• **Required action**: A line below contains "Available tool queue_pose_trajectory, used", and a later one contains "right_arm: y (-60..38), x". Repeat both, with every line between them, exactly.

══ Exercise data ══

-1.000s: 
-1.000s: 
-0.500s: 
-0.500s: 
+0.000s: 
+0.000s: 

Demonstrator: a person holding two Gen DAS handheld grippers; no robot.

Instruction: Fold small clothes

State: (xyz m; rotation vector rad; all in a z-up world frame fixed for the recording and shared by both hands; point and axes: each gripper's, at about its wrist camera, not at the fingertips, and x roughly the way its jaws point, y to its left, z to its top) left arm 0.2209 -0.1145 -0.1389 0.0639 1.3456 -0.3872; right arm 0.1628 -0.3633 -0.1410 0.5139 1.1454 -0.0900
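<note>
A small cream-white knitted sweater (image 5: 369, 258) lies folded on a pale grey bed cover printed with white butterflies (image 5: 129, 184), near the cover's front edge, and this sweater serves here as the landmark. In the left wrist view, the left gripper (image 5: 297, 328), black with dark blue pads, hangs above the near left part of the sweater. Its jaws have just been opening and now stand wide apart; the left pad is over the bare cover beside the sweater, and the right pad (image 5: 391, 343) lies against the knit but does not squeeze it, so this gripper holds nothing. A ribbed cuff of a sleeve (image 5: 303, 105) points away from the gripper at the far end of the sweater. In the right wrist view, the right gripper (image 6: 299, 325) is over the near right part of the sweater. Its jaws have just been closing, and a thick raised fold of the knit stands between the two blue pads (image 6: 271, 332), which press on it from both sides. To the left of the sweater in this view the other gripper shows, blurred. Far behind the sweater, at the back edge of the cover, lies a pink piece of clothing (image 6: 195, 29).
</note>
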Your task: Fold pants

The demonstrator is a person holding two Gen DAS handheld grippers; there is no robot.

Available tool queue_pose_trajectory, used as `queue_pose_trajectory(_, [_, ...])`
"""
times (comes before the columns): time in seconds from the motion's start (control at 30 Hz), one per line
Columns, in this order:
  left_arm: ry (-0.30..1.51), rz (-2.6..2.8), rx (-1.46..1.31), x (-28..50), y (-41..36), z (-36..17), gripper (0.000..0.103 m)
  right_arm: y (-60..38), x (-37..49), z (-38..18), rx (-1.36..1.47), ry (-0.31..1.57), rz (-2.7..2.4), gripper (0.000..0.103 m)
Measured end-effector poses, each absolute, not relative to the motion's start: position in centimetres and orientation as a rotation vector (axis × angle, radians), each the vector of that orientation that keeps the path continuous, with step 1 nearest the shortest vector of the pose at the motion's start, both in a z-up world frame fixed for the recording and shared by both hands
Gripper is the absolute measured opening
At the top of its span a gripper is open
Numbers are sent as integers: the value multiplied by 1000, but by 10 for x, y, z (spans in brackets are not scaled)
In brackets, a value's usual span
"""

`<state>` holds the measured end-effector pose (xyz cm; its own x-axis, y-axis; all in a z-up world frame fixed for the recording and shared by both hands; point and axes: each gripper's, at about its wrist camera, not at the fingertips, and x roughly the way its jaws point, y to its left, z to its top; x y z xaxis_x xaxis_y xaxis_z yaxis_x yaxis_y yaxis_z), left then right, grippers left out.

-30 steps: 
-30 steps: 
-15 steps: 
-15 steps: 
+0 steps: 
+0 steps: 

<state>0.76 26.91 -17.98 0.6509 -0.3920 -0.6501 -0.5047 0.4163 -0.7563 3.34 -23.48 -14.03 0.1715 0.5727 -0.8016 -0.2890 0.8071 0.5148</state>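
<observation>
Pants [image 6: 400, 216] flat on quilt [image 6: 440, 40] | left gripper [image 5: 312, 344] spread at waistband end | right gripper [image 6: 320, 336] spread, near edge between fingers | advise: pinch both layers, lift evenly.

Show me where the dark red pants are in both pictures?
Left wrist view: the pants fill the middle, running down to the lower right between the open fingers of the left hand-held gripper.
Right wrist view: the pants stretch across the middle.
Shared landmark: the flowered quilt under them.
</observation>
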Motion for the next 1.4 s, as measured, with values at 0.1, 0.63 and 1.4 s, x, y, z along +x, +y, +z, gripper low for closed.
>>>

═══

• **Response box**:
Available tool queue_pose_trajectory, used as `queue_pose_trajectory(_, [_, ...])`
"""
times (comes before the columns): time in seconds from the motion's start (control at 30 Hz), one per line
Columns, in this order:
  left_arm: ry (-0.30..1.51), rz (-2.6..2.8), rx (-1.46..1.31), x (-28..50), y (-41..36), z (-36..17), gripper (0.000..0.103 m)
  right_arm: y (-60..38), x (-37..49), z (-38..18), rx (-1.36..1.47), ry (-0.31..1.57), rz (-2.7..2.4), gripper (0.000..0.103 m)

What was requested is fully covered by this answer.